[Items listed in a dataset]
---------------

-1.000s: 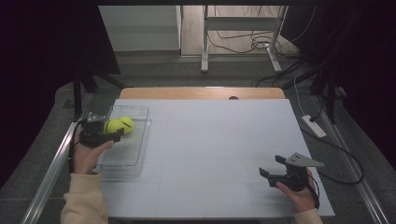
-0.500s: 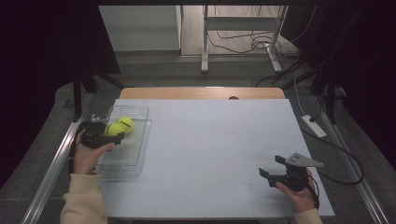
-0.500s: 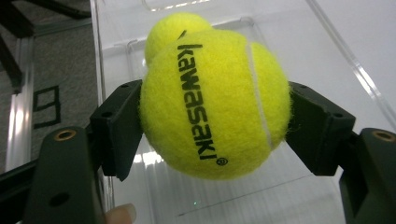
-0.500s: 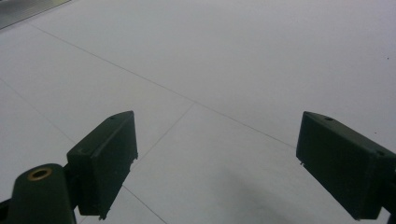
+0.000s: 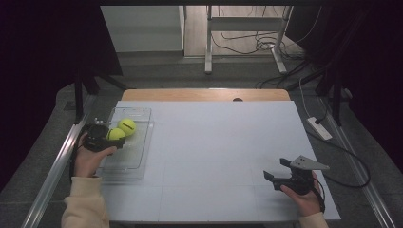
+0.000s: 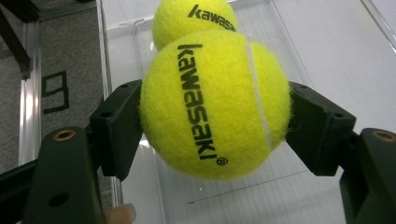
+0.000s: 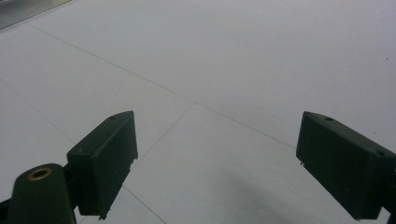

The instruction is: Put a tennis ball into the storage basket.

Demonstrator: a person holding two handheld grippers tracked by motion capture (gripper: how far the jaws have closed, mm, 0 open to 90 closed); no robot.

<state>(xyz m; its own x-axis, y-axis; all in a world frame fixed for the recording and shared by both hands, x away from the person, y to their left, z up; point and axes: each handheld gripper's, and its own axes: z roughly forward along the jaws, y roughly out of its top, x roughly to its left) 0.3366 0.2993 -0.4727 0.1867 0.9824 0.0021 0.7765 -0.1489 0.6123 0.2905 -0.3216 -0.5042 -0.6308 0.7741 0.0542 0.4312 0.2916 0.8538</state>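
The left gripper view reads black "kawasaki" lettering on a fuzzy yellow tennis ball (image 6: 215, 105), which the left gripper (image 6: 215, 126) clamps just above the clear plastic tray (image 6: 299, 56). A second ball (image 6: 196, 18) lies in the tray, touching the first. Well right of the tray, the right gripper (image 5: 278, 172) gapes wide over the matte white tabletop (image 5: 228, 142).

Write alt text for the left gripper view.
A yellow tennis ball printed "kawasaki" is clamped in the left gripper, over a clear plastic tray. A second tennis ball sits just behind it in the tray.
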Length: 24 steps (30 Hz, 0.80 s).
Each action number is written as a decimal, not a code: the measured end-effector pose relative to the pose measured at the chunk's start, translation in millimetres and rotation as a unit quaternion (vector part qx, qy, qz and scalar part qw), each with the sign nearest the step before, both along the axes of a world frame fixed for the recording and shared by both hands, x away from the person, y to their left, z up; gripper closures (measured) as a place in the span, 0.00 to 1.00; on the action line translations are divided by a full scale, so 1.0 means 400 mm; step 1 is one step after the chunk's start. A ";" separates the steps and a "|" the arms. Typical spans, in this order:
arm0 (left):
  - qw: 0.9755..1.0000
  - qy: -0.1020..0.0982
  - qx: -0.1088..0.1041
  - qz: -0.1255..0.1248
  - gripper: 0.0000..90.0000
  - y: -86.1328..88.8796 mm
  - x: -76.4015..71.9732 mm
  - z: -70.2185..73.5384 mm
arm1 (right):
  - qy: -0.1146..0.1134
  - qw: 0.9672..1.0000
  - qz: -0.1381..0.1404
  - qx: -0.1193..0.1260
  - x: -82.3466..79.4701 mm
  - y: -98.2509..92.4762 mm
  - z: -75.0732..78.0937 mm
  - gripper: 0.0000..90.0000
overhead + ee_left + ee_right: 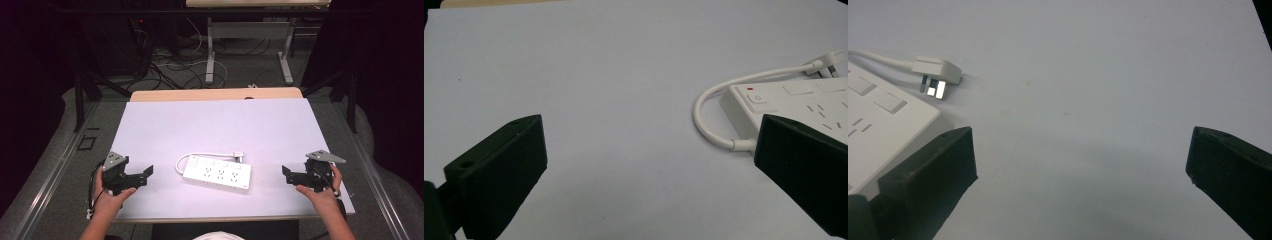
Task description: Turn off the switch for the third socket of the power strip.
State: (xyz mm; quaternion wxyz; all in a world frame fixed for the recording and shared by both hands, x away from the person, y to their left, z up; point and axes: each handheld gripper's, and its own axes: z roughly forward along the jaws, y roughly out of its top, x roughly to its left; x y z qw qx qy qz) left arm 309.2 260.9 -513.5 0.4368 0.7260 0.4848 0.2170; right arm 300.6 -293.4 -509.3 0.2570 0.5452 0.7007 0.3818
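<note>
While the power strip (217, 174) lies untouched mid-table between them, your left gripper (148, 171) and right gripper (285, 171) gape wide and empty; you're likely at the approach, so close in on it.

We see a white-covered table (165, 125) on grey floor (65, 165), cables (170, 70) tangled beneath another table's metal legs (210, 50) behind, and darkness (30, 50) on both sides.
</note>
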 end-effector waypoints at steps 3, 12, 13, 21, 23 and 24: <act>1.000 -0.004 0.004 0.001 0.00 -0.008 -0.001 -0.001 | -0.007 1.000 -0.004 0.002 -0.001 0.004 -0.001 0.00; 1.000 0.002 0.000 -0.008 0.00 -0.013 -0.012 -0.007 | -0.011 1.000 0.003 -0.007 -0.009 0.023 -0.002 0.00; 1.000 0.002 0.002 -0.009 0.00 -0.012 -0.012 -0.006 | -0.011 1.000 0.003 -0.007 -0.009 0.023 -0.002 0.00; 1.000 0.003 -0.006 -0.008 0.01 -0.013 -0.012 -0.004 | -0.012 1.000 0.001 -0.002 -0.013 0.026 0.002 0.00; 1.000 0.004 -0.005 -0.010 0.01 -0.013 -0.011 -0.004 | -0.012 1.000 -0.001 -0.005 -0.013 0.025 0.002 0.01; 1.000 0.005 -0.007 -0.010 0.01 -0.014 -0.010 -0.005 | -0.009 1.000 0.000 -0.005 -0.013 0.024 0.003 0.02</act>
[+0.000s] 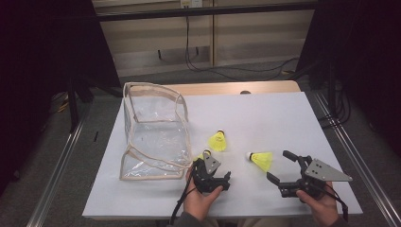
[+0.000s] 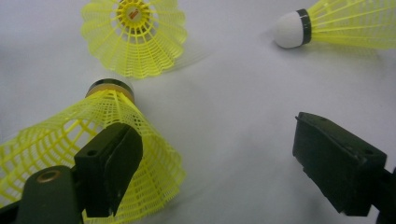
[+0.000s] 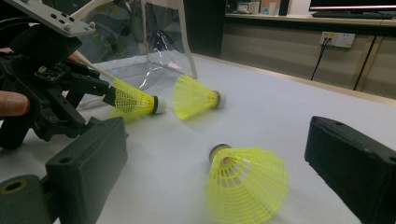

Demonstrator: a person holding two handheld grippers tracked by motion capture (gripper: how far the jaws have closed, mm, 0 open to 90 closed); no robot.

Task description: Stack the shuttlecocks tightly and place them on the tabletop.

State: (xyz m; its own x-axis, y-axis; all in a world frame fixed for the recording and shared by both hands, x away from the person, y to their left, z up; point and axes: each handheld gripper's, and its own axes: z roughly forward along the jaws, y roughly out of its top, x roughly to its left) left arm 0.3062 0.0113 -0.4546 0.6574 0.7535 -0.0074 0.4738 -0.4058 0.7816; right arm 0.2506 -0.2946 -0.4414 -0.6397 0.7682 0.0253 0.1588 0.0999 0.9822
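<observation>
Left tool (image 1: 206,173) stands spread near the tabletop's (image 1: 265,113) front edge, one jaw lying over a shuttlecock's (image 2: 88,154) skirt to straddle it, presumably for the bag (image 1: 151,137) beside it. Right tool (image 1: 283,170) waits spread around another shuttlecock (image 3: 245,184).

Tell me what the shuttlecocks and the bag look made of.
Shuttlecocks: likely moulded yellow plastic, going by the lattice skirt, with a white, matte, foam-like or cork tip. Bag: clear glossy plastic film, probably vinyl, showing creases and glare, edged with beige fabric-like trim.
</observation>
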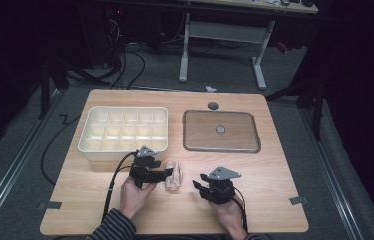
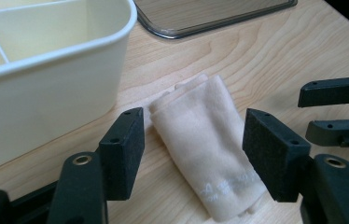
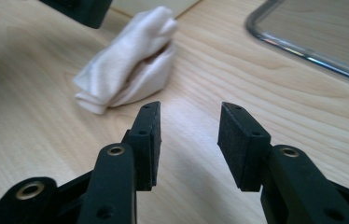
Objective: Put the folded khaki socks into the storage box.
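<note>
Left gripper view: white embroidery on cloth, unreadable

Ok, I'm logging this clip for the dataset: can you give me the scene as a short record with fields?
surface: wooden table
item in hand: folded cream cloth, lying flat on the table
left hand-held gripper: open, pads either side of the cloth, not pressing
right hand-held gripper: open, nothing between the pads, apart from the cloth
container: cream divided tray, beside the cloth
other: metal-rimmed tray, right of the divided tray
</note>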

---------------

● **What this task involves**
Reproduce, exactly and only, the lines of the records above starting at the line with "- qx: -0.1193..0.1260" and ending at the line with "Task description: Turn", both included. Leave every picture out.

● **Answer for the task**
  - qx: -0.1193..0.1260
  - x: -82.3466..79.4701 mm
  - y: -98.2509..92.4762 mm
  - z: -75.0732..78.0937 mm
  - gripper: 0.0000..90.0000
overhead + ee_left + ee_right: 
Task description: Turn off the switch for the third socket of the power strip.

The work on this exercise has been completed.